U-Net [11] is an encoder-decoder architecture that uses CNNs. Encoder-decoder networks, as the name suggests have two parts - an encoder and a decoder. The encoder is responsible for projecting the input feature vectors into a low dimensional space in which similar features lie close together. The decoder network takes features from this low dimensional space as input and attempts to recreate the original input features. Thus, the output of the encoder or conversely input of the decoder is called the bottleneck region where a low dimensional representation is present. Encoder-decoder networks have been found to be effective for various tasks such as image denoising, language translation and image segmentation.

3).
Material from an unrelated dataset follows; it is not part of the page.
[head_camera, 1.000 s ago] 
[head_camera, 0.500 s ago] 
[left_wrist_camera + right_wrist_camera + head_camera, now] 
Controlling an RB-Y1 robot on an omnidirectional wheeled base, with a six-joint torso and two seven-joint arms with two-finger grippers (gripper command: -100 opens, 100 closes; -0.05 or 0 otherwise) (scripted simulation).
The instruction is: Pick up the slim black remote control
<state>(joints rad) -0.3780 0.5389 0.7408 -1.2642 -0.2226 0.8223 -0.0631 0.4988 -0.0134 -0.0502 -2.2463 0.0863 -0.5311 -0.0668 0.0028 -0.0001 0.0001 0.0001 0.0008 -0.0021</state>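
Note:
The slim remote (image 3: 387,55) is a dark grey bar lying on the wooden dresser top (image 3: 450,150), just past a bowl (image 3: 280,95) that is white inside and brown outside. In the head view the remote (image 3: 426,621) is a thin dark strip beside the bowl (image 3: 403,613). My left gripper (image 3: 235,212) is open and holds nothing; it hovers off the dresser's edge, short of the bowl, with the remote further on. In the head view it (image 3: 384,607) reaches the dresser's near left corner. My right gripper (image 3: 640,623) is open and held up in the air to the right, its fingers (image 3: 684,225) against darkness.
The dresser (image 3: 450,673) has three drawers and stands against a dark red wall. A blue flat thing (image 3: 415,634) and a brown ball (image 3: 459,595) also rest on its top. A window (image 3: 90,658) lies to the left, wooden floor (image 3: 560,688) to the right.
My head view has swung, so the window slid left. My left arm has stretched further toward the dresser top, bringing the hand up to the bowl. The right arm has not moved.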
DeepLabV3:

DeepLabV3 [8] utilizes atrous convolutions along with spatial pyramid pooling which enlarges the field of view of filters to incorporate larger context and controls the resolution of features extracted. Employing atrous convolutions in either cascade or in parallel captures multi-scale context due to the use of multiple atrous rates. DeepLabV3 uses a backbone network such as a ResNet [16] as its main feature extractor except that the last block is modified to use atrous convolutions with different dilation rates.

III. Related Work

A. Probabilistic Techniques for Wound Image Analysis

Prior to the rise in the popularity of deep learning, wound analysis mostly utilized probabilistic techniques such as color space manipulation [17] [18], machine learning classifiers using hand-crafted features [19], clustering techniques [20] and edge detection [21]. These probabilistic approaches generally have the advantage of not being very data intensive as they use hand-crafted features and shallow machine learning models. However, they fail to generalize well to new images captured in varied lighting conditions, skin and wound types. For the purpose of comparison with deep learning, in this paper, we use Associative Hierarchical Random Fields (AHRF) [15] as a probabilistic solution for image segmentation. AHRF uses region growing for connecting pixels that have similar visual features and also uses a combination of handcrafted and learned features for semantic segmentation of an image.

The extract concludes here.